W杯8強見えたジョセフ日本に3つの課題/沢木敬介

25日、フランス戦を終え、ファンにあいさつをする日本代表(撮影・PNP)

 フランス戦にW杯8強が見えた-。サントリー監督の沢木敬介氏(42)はジェイミー・ジョセフ・ヘッドコーチ(HC、48)率いる日本代表の戦い方に、19年W杯へのヒントを見た。速いテンポでボールを動かしたラグビーこそ、スピードを持ち味とする日本に合っていると解説。代表のここまでを振り返り、2年後への課題を挙げた。年内ラストマッチを終えた日本代表選手は27日、羽田空港着の航空機で帰国した。

  ◇     ◇

 昨年9月のジョセフHC就任から1年2カ月、今年最後の試合となったフランス戦で「この戦い方をしないとW杯で勝てない」と、選手も気づいたはずだ。勝てた、いや勝たなければいけなかった試合。データからも、ここまでの代表とは違う戦い方が見える。

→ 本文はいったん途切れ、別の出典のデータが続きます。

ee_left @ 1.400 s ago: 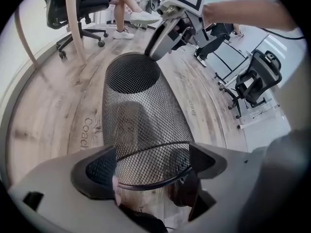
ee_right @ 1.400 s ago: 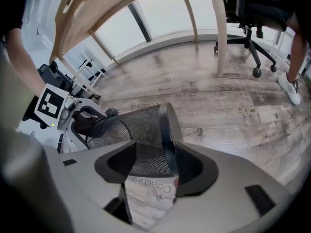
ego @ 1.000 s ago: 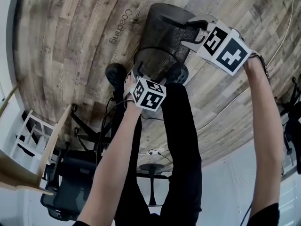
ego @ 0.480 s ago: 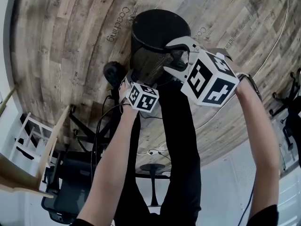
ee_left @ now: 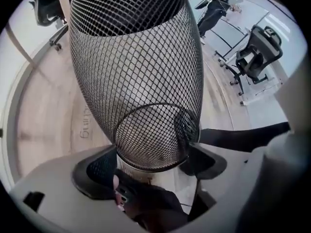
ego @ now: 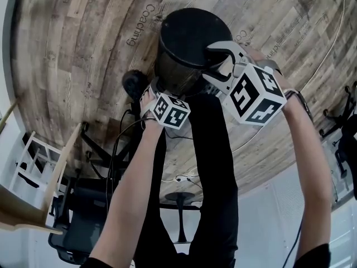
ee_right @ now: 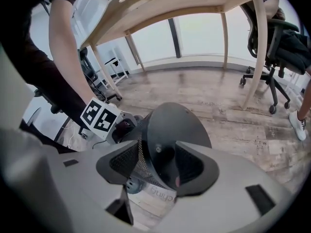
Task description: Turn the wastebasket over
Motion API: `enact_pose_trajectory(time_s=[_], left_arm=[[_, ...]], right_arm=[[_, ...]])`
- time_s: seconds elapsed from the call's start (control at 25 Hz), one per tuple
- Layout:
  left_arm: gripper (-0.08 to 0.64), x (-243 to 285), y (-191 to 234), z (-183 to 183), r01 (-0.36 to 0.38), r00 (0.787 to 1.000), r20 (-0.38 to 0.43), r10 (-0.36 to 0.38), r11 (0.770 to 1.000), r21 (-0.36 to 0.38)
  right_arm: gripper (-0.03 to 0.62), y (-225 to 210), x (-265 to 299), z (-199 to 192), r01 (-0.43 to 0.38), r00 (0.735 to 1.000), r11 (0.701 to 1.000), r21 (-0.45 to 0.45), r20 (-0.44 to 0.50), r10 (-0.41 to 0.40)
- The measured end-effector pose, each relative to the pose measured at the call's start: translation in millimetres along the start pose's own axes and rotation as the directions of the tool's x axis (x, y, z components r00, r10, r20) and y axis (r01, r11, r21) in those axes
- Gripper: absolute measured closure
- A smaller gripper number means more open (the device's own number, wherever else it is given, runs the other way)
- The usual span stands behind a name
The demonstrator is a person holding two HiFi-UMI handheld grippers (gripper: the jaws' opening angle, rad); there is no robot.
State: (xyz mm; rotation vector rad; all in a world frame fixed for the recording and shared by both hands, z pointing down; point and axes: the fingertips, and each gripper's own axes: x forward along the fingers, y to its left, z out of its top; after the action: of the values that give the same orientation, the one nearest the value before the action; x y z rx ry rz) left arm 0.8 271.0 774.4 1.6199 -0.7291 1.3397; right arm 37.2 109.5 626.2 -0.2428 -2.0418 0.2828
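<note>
Overhead, the black mesh wastebasket point(ego: 187, 38) hung tilted, base up, over the plank floor point(ego: 83, 49). The left gripper point(ego: 158, 88) clamped its wall, and the right gripper point(ego: 216, 64), jaws just easing wider, pinched its base edge.

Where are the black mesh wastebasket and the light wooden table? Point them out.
black mesh wastebasket point(ego: 188, 35): head view, on its solid base.
light wooden table point(ee_right: 170, 1): right gripper view, on the tabletop.
</note>
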Motion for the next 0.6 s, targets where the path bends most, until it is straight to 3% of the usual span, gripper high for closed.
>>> enact_pose_trajectory(time_s=[0.36, 0.6], left_arm=[[0.098, 10, 34, 45, -0.025, 0.999, 0.047, 0.024, 0.999, 0.029], [0.097, 11, 49, 59, -0.019, 0.999, 0.035, 0.017, 0.997, 0.079]], right_arm=[[0.359, -33, -11, 18, 0.09, 0.994, 0.995, -0.041, 0.062, -0.088], [0.359, -44, -11, 24, 0.137, 0.989, 0.989, -0.06, 0.064, -0.133]])
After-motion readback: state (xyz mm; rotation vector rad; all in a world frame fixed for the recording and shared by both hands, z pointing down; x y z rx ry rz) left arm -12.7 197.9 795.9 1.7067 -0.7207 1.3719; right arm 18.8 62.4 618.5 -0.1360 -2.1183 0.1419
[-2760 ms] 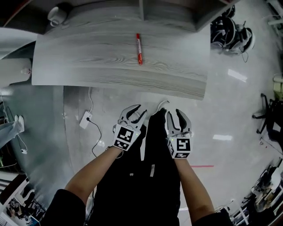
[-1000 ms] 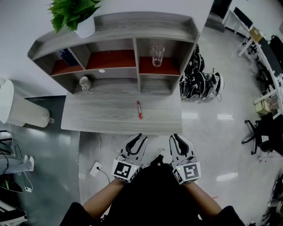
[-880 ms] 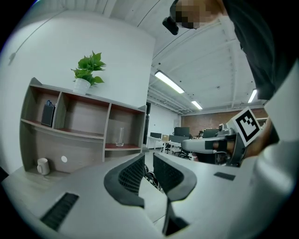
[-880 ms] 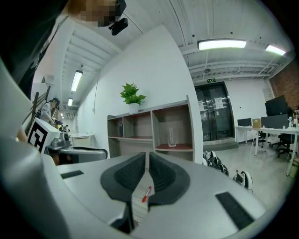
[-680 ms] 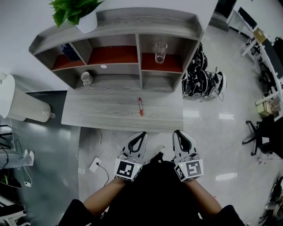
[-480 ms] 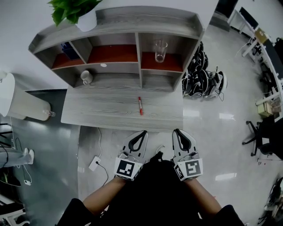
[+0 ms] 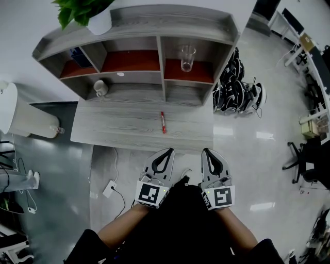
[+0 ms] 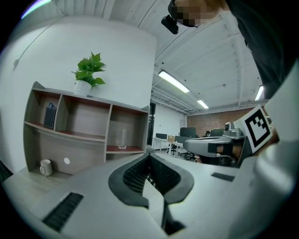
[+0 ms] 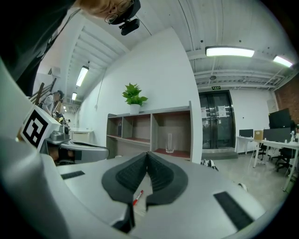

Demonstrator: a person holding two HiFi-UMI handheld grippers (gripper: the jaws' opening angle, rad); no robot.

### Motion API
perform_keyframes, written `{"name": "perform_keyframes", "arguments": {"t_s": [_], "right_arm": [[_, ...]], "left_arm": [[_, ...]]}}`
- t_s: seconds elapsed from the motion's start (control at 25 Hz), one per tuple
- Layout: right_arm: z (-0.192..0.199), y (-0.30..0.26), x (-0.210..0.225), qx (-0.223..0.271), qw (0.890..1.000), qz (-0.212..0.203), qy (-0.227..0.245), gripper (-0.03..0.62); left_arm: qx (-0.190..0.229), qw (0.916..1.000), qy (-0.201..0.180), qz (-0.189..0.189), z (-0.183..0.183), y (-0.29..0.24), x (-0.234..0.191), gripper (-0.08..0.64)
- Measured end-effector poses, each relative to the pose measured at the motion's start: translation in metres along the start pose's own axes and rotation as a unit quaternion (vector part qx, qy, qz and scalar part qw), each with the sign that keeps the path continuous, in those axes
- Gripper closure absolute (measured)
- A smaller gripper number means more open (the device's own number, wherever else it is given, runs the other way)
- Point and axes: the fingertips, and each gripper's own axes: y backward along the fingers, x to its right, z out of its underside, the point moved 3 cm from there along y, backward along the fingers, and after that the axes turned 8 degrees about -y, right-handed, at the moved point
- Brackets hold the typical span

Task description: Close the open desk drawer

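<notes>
My left gripper (image 7: 166, 152) and right gripper (image 7: 208, 153) hung at 6 o'clock of the table (image 7: 118, 131). Both were squeezed fully together and empty, and the right's jaws had just closed.

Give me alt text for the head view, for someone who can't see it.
From above: a person holds the left gripper and right gripper, both shut and empty, the right just closed, before a grey desk. A red pen lies on it; the shelf unit behind holds a glass and a mug, with a plant on top.
</notes>
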Motion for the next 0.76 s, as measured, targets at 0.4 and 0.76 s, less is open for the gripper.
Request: {"name": "perform_keyframes", "arguments": {"t_s": [0.4, 0.76], "right_arm": [[0.001, -0.003, 0.004, -0.004, 1.000, 0.004, -0.001, 0.574], [0.001, -0.001, -0.002, -0.006, 1.000, -0.006, 0.017, 0.574]], "left_arm": [[-0.013, 0.9999, 0.002, -0.004, 0.008, -0.002, -0.002, 0.546], [-0.016, 0.9999, 0.004, -0.001, 0.013, 0.001, 0.000, 0.546]]}}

 特徴的だったのはポゼッション(ボール保持率)。これまでは50%を割り込むことが常だったが、58%だった。ジョセフHCは「こだわらない」と言ってきたが、日本が得意とする速いテンポでボールを動かす攻撃をするには、ある程度のポゼッションは必要。相手陣でボールを持つ時間が長かったから、テリトリー(地域獲得率)も65%と高かった。これこそが日本に合った戦い方だと思う。

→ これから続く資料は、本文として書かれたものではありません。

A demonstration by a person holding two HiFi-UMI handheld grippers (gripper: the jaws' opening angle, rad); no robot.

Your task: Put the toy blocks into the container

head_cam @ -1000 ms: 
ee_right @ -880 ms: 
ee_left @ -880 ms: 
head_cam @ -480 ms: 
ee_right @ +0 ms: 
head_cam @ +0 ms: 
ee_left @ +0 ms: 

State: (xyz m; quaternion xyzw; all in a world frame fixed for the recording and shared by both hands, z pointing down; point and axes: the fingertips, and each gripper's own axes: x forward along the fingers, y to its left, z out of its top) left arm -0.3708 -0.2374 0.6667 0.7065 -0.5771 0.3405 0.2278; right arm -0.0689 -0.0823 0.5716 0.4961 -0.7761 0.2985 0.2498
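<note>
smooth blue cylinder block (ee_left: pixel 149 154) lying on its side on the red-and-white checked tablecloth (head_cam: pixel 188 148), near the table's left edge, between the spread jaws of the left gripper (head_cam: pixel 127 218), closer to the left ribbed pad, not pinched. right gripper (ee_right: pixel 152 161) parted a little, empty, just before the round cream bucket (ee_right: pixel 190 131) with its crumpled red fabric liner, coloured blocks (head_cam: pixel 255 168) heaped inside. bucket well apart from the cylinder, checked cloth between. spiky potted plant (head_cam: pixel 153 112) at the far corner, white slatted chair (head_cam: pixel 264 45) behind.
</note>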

 パス本数も、あのフランスの倍。186本を通している。2年前のW杯チームは200本以上も多かったが、ジョセフHCのもとでは大きな数字。ゲインメーター(獲得距離)も496メートルと相手を上回った。これも、日本のアタックが効果的だった証拠といえる。

 データでこれだけ圧倒しながら勝てなかったのは、ミスが多かったから。ミスでボールを失ったボールロストは15回。チーム状態の悪いフランスの14回より多かった。精度を欠くプレーや判断のミスもあった。これが、勝ちきることができなかった原因だろう。

 ジョセフHCは就任時から「キックの活用」を掲げてきた。15年W杯時の「ボールを保持して主導権を握る」のとは対照的だ。キックを使うことには反対ではないし、有効に使えば意味はある。ただ、そのためには精度と蹴るタイミングが重要。ただ蹴っても、相手にボールを渡すだけ。どこで蹴るか、どこに蹴るか、狙い通りに蹴れるか。これを追求する必要がある。

 キックだけでなく、ボールを保持することを織り交ぜながらゲームプランを組み立てることも必要だ。フランス戦が、1つの答えにもなる。キックを有効に使ってテリトリーを奪いながら、ボールと人を速く動かして攻める。やるべきラグビーは、見えてきた。

 W杯へ、課題は3つある。オーストラリア、トンガ、フランスの3連戦で、日本はタックル成功率が81%と低かった。強豪国は同じ秋の連戦で平均87%前後であることを考えれば、まだまだ低い。少なくとも85%以上にはしないと、競り合いで勝ちきれない。もう1つはスクラムなどセットピースの成功率。日本は87%と9割を切っている。スコットランドやアイルランドなど強豪は90%以上。ここを同程度まで引き上げられるかがカギ。さらに、ボールロストの回数を1ケタに抑えること。この3つができれば、強豪と互角以上に戦える。

 あとは、対戦国を想定した準備。15年W杯は、組み合わせ決定直後から南アフリカを想定した戦い方を練り、トレーニングに落とし込んだ。来年は、本格的に相手チームの分析と対策をしなければいけない。本番まで1年10カ月、勝つための準備期間は長くない。

 ◆沢木敬介(さわき・けいすけ)1975年(昭50)4月12日、秋田県男鹿市生まれ。秋田経法大付高-日大を経て98年にサントリー入り。SO、CTBとして活躍し、06年に故障もあって引退した。その後6年間、サントリーでコーチを務め、13年にU-20日本代表監督に就任。14年から代表コーチも務め、15年W杯南アフリカ戦勝利にも貢献した。16年にサントリー監督に就任し、1年目でチームをトップリーグと日本選手権の2冠に導いた。